[Items from a data source]

-*-*-

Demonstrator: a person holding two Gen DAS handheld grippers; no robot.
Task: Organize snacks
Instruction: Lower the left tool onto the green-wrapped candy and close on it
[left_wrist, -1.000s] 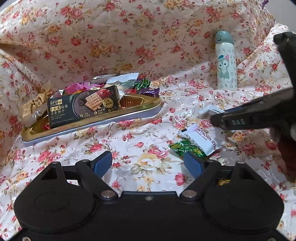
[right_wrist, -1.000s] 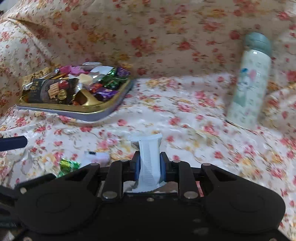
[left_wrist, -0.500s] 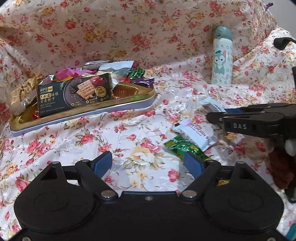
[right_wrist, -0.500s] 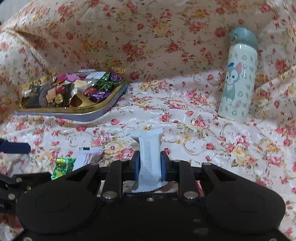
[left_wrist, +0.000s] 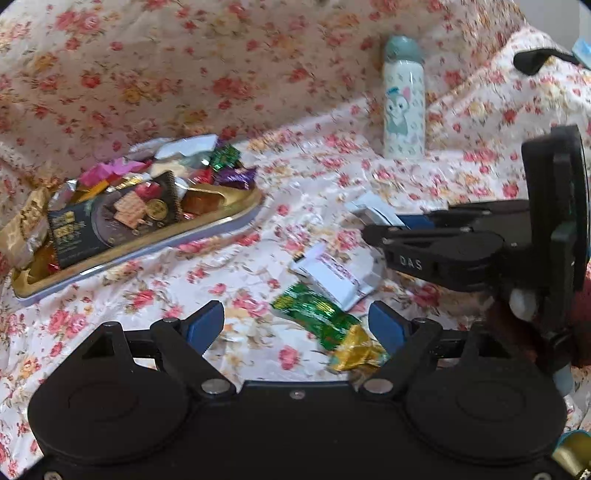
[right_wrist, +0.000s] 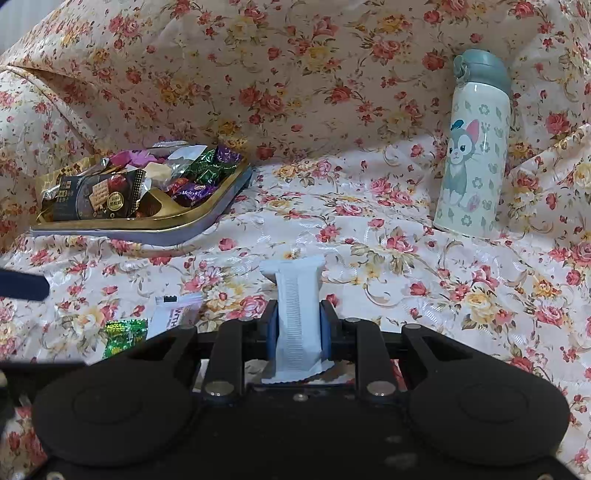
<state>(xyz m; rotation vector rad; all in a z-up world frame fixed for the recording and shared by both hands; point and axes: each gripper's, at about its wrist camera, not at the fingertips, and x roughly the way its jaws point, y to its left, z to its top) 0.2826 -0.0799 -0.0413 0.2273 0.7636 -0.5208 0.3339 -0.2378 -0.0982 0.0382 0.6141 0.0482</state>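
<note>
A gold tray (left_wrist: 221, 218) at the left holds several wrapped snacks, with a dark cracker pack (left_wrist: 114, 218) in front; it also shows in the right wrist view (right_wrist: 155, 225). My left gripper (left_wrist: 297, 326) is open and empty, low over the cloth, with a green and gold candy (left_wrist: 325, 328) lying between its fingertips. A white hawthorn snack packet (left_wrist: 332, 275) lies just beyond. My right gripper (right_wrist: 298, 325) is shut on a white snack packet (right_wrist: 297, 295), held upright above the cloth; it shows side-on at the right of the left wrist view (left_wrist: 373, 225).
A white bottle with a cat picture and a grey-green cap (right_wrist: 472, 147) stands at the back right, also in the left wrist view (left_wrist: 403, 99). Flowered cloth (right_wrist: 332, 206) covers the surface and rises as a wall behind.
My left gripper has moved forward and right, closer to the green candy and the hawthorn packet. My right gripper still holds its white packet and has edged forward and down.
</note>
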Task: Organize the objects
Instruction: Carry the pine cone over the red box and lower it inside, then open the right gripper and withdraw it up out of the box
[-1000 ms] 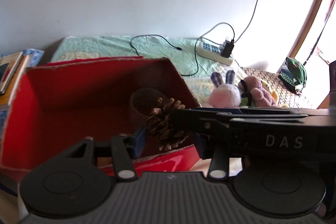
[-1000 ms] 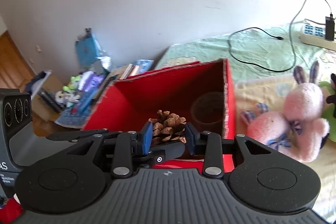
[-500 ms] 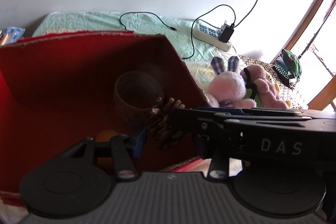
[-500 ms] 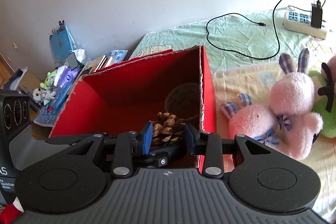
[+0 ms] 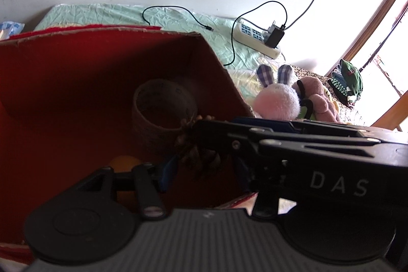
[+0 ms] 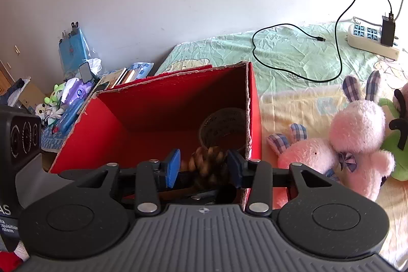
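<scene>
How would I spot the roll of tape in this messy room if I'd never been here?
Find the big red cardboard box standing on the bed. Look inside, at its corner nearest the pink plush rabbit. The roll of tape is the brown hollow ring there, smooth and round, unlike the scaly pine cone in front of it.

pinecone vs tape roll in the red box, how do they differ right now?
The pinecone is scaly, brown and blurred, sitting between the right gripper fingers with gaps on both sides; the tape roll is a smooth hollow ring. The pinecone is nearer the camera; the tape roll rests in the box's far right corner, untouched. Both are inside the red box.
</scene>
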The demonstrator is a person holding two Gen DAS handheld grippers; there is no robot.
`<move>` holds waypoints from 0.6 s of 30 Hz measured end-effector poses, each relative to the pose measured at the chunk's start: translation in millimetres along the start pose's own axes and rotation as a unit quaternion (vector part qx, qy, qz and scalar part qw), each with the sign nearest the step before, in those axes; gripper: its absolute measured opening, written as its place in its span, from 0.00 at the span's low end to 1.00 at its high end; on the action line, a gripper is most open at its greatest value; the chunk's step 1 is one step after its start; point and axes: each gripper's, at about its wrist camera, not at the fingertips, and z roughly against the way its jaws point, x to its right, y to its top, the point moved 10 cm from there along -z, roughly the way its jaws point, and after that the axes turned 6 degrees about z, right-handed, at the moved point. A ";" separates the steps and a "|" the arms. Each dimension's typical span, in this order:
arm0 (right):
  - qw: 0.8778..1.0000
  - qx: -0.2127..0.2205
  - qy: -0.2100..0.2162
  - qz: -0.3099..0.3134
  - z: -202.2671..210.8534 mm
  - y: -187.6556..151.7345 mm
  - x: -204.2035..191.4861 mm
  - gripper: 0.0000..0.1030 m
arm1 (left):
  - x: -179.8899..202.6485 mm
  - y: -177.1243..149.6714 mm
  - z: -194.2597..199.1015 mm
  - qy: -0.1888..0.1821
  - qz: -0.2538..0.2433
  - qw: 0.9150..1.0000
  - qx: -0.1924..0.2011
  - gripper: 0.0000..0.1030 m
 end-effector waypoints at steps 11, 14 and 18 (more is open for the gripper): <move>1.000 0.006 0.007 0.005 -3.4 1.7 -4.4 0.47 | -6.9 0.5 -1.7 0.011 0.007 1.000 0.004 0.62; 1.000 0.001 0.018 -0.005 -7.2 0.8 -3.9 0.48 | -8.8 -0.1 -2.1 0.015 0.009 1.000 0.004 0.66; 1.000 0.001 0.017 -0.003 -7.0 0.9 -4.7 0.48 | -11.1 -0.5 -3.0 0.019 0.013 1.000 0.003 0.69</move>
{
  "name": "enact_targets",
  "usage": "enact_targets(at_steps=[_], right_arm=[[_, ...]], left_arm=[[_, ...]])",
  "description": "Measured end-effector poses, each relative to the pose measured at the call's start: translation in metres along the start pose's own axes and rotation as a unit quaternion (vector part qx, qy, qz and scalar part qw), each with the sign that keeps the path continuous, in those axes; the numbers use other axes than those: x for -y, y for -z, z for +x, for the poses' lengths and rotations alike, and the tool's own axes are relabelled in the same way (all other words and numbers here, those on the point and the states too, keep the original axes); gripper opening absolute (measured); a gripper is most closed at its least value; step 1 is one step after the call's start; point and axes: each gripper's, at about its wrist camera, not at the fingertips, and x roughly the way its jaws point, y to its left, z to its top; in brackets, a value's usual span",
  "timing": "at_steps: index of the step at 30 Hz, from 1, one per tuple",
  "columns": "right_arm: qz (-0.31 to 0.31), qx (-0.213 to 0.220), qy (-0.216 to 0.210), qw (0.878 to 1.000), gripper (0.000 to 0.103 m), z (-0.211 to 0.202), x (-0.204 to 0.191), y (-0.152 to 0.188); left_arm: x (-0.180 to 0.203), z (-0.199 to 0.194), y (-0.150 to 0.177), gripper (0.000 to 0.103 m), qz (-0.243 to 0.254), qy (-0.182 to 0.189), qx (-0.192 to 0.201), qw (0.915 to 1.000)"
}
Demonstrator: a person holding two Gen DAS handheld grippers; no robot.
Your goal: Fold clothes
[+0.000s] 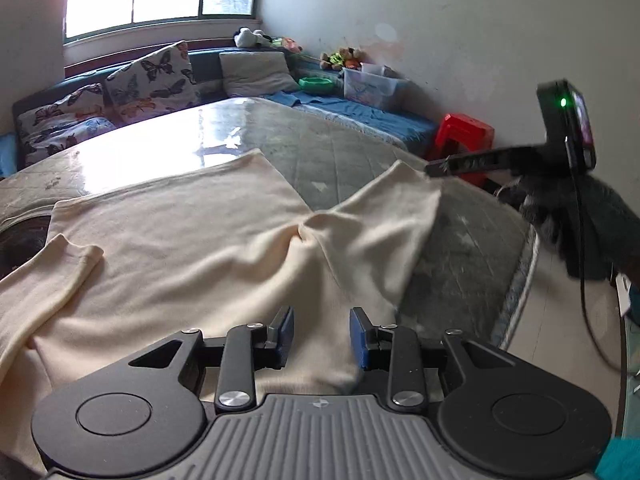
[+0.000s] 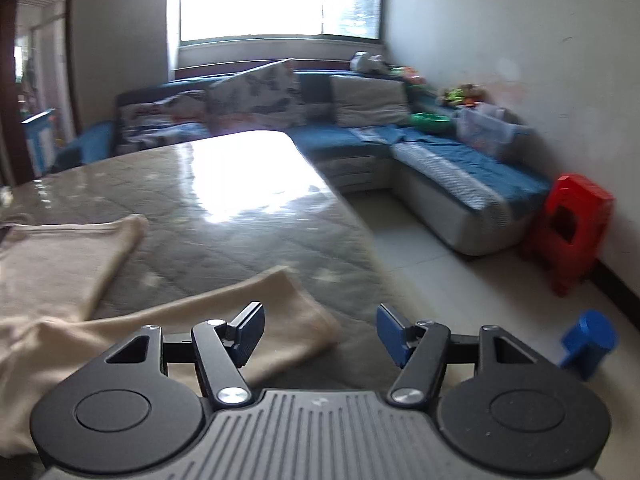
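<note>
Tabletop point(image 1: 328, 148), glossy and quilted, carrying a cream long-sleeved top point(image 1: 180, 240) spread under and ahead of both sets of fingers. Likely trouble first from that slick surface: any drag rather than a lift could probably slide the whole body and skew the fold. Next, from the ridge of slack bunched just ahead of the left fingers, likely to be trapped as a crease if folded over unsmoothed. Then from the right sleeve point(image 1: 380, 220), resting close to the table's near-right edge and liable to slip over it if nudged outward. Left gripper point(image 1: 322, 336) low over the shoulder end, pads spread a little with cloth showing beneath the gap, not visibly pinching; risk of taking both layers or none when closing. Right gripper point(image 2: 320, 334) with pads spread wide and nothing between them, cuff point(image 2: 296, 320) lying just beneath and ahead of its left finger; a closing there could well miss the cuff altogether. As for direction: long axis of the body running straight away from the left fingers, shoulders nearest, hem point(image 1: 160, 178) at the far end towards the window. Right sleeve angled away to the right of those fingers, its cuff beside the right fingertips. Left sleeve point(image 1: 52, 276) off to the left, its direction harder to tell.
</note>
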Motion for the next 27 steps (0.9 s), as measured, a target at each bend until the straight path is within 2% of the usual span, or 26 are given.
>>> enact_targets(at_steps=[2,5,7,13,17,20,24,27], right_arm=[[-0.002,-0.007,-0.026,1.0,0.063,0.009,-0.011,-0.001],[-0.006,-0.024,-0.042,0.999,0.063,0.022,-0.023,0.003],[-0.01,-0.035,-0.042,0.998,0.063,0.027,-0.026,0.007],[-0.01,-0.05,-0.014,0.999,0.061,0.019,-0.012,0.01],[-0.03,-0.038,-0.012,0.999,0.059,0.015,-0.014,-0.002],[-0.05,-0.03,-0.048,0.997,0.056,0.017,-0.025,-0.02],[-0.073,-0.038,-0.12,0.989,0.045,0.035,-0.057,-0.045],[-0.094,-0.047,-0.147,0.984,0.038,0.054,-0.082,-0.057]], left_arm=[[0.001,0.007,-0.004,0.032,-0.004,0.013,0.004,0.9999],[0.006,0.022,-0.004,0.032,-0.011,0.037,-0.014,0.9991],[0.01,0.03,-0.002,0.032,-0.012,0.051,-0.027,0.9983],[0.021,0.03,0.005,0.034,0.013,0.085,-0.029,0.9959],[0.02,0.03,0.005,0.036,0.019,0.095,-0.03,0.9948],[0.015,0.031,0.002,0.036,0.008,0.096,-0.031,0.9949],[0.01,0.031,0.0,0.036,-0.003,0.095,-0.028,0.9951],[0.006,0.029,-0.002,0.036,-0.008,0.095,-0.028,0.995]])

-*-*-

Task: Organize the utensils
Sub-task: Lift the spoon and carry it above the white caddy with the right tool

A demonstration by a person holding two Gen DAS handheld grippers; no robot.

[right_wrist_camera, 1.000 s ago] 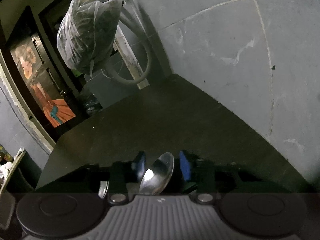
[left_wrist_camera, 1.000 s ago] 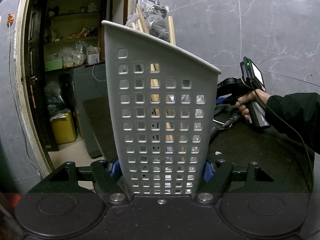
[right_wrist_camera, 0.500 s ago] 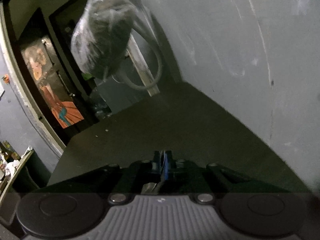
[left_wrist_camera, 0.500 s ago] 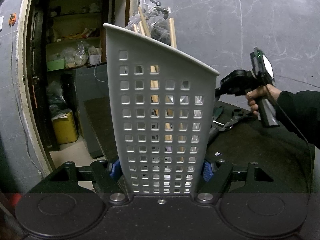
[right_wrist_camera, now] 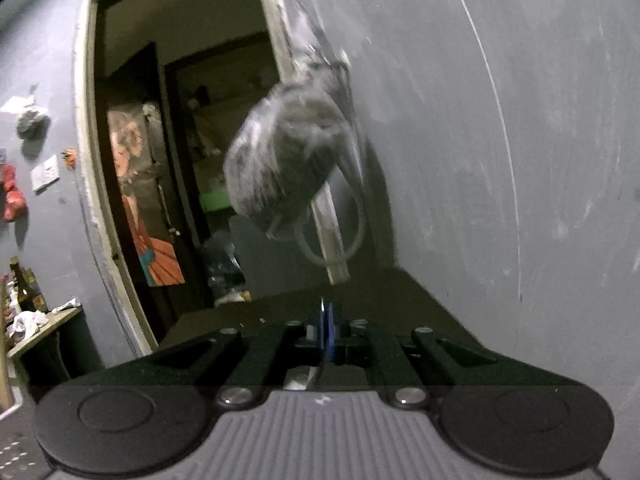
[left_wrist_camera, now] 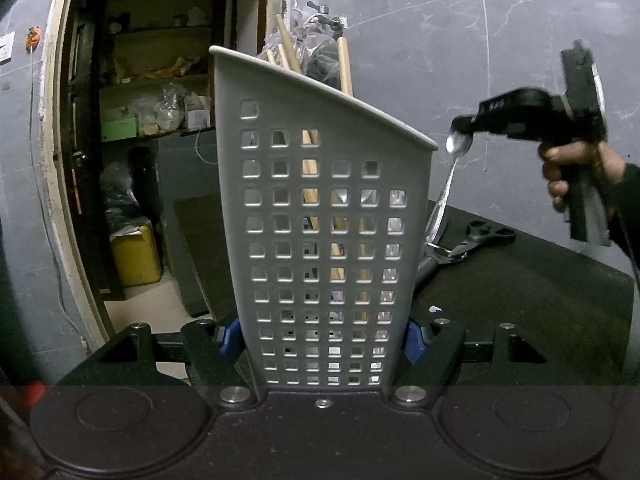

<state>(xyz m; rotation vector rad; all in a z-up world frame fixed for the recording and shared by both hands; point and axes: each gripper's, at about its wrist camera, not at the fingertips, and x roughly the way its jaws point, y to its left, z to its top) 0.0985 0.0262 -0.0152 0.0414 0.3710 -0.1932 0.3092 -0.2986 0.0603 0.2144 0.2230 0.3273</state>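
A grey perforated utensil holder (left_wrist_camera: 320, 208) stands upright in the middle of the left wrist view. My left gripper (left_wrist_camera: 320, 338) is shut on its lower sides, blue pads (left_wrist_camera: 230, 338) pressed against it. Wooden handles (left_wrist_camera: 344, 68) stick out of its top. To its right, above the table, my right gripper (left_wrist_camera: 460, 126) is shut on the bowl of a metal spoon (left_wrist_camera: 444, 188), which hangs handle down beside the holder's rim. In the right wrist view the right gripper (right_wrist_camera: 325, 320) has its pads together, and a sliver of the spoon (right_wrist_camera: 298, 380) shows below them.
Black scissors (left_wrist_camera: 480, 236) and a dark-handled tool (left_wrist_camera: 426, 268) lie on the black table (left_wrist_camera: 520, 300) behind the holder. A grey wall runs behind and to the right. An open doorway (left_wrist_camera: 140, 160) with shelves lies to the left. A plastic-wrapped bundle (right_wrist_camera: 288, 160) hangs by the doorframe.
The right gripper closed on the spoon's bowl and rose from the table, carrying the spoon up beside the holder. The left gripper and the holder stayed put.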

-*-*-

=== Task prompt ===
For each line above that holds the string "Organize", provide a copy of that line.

=== Response ===
Task: Organize snacks
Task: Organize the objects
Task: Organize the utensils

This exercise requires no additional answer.